--- THE PROBLEM ---
What you return must be the lines from the first one below through the one containing "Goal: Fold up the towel", exactly and with pictures excluded.

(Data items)
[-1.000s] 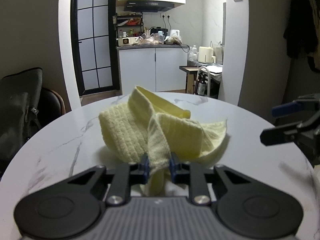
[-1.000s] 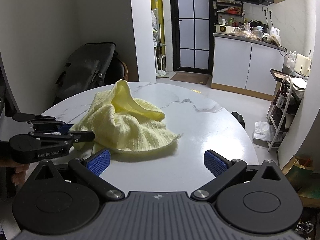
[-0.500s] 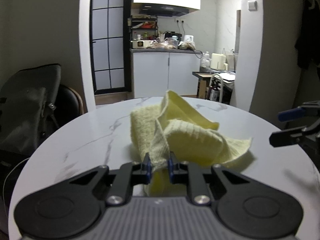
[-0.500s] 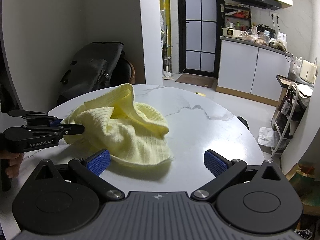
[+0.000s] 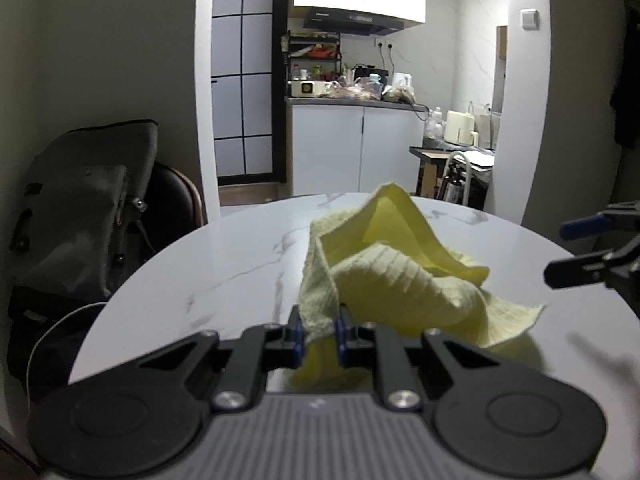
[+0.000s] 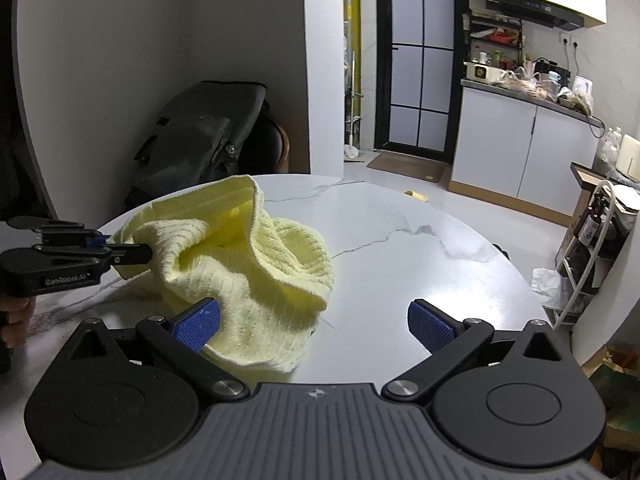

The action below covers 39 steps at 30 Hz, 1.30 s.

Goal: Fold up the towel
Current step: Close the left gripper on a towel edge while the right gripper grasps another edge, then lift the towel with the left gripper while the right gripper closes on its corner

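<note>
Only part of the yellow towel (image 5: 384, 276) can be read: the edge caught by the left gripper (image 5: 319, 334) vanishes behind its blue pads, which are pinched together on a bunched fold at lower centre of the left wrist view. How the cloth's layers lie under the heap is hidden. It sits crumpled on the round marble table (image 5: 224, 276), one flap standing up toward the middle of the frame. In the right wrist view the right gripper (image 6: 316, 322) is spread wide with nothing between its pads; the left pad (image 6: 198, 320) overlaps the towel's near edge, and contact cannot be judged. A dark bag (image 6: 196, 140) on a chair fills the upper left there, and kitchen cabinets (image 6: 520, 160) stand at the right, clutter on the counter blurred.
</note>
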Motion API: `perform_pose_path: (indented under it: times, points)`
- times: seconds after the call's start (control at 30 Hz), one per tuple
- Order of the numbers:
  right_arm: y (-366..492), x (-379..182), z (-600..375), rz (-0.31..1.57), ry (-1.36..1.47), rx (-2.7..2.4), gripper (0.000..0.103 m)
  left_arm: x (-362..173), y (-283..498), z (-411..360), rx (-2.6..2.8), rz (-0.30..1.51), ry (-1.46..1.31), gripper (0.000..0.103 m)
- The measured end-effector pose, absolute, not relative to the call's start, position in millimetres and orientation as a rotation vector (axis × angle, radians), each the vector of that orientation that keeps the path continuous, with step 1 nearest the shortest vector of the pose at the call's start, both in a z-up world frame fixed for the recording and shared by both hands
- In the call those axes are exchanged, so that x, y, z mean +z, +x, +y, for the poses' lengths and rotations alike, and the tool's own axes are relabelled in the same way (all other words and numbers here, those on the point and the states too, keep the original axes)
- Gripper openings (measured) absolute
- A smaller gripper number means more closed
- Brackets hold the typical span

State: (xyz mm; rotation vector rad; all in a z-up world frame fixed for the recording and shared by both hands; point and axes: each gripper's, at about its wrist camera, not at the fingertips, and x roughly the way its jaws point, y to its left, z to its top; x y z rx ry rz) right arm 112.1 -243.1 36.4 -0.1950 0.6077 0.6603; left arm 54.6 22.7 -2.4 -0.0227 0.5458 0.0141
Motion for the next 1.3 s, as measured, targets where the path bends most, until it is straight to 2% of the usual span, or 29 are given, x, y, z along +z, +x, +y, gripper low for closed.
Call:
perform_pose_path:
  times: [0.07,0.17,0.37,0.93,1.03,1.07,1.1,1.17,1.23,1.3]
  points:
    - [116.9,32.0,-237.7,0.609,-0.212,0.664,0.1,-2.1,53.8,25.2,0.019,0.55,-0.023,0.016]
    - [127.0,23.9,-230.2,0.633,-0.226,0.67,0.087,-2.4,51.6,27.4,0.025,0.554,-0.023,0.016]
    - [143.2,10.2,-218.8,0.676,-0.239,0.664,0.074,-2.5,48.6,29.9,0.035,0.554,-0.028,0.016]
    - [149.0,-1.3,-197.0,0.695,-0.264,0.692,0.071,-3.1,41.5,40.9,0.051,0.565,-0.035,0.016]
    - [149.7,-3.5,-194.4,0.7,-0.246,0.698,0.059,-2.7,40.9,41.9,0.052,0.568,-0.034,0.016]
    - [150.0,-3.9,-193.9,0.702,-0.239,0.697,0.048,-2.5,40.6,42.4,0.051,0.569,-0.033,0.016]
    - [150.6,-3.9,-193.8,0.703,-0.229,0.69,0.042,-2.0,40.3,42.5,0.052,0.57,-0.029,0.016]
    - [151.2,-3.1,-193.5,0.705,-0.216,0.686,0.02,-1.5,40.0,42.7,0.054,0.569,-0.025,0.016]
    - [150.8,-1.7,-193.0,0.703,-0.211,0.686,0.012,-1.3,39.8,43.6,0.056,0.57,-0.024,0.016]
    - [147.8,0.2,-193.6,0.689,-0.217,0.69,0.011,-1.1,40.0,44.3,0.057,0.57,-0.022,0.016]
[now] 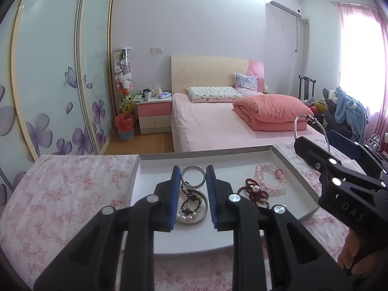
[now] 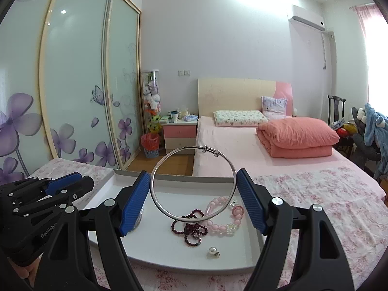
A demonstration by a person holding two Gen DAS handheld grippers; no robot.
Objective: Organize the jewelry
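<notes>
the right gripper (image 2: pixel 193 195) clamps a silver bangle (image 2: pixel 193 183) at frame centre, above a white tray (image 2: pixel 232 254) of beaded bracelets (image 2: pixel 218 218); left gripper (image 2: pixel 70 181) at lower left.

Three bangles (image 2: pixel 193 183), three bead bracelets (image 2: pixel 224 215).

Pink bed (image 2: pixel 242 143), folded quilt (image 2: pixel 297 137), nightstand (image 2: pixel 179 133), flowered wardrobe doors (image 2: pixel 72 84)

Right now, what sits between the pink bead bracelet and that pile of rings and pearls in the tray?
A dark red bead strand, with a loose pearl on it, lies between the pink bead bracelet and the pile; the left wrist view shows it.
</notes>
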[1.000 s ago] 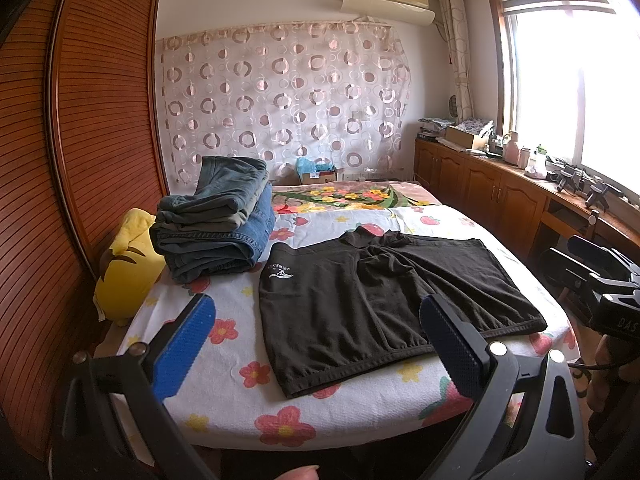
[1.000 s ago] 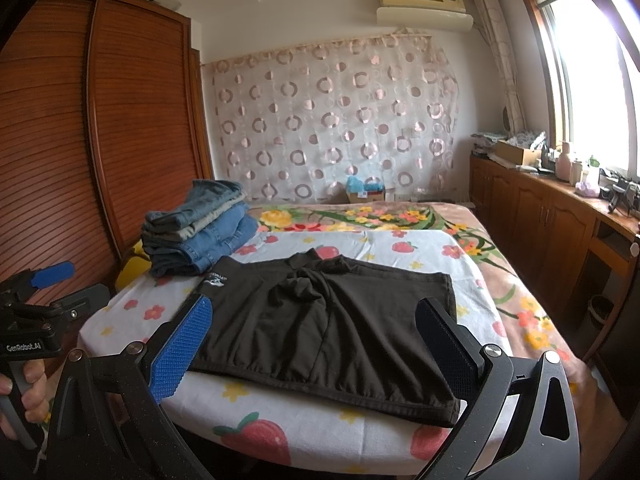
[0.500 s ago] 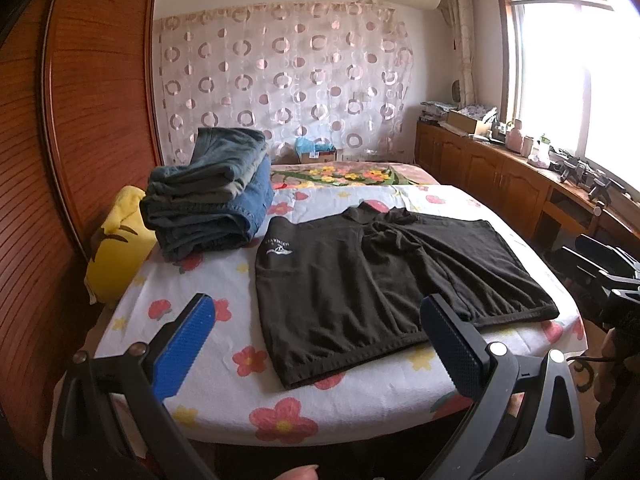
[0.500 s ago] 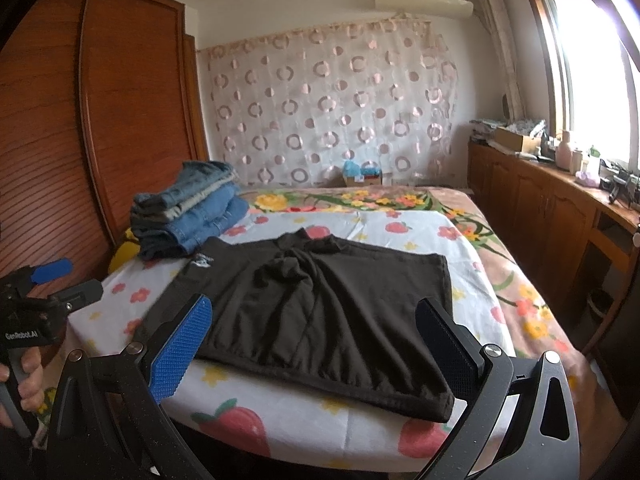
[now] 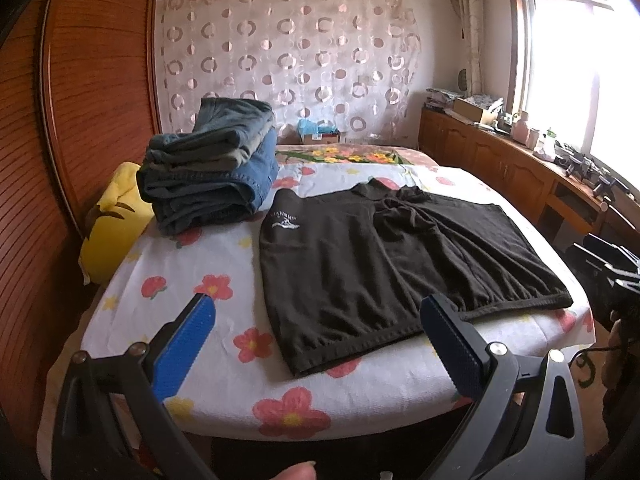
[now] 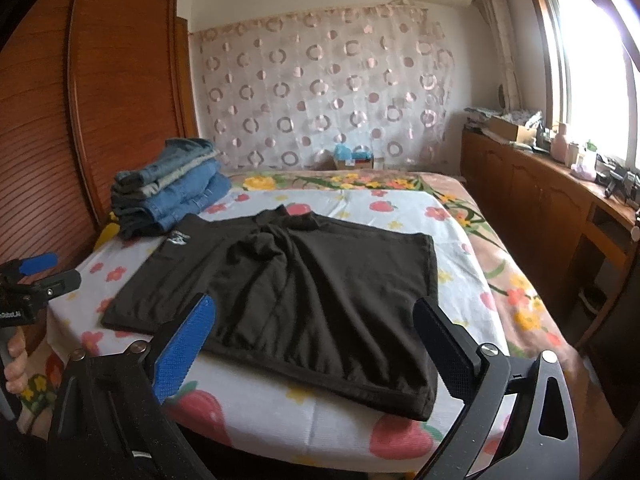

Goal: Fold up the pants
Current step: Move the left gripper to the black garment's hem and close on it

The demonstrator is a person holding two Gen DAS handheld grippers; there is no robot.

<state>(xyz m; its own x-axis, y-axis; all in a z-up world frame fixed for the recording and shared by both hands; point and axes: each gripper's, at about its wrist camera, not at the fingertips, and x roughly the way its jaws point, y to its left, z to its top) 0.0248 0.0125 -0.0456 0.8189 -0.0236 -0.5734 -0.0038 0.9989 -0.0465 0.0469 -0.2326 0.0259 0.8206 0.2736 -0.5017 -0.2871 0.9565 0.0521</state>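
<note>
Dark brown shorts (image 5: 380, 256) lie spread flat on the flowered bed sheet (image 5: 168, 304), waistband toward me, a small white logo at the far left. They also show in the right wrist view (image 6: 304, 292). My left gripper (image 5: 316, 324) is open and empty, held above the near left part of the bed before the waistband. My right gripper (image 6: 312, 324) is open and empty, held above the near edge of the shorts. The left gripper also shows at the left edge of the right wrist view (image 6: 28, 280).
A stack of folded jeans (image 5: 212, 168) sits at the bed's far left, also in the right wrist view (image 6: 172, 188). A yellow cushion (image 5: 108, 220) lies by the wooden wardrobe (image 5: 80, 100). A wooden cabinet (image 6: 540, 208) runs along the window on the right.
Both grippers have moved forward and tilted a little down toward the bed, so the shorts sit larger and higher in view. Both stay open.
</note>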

--- REPLY ---
[-1.000s] 
[-1.000s] 
[-0.500s] 
[-0.500s] 
[+0.000s] 
[+0.000s] 

The action below covers 39 steps at 30 Hz, 1.30 s.

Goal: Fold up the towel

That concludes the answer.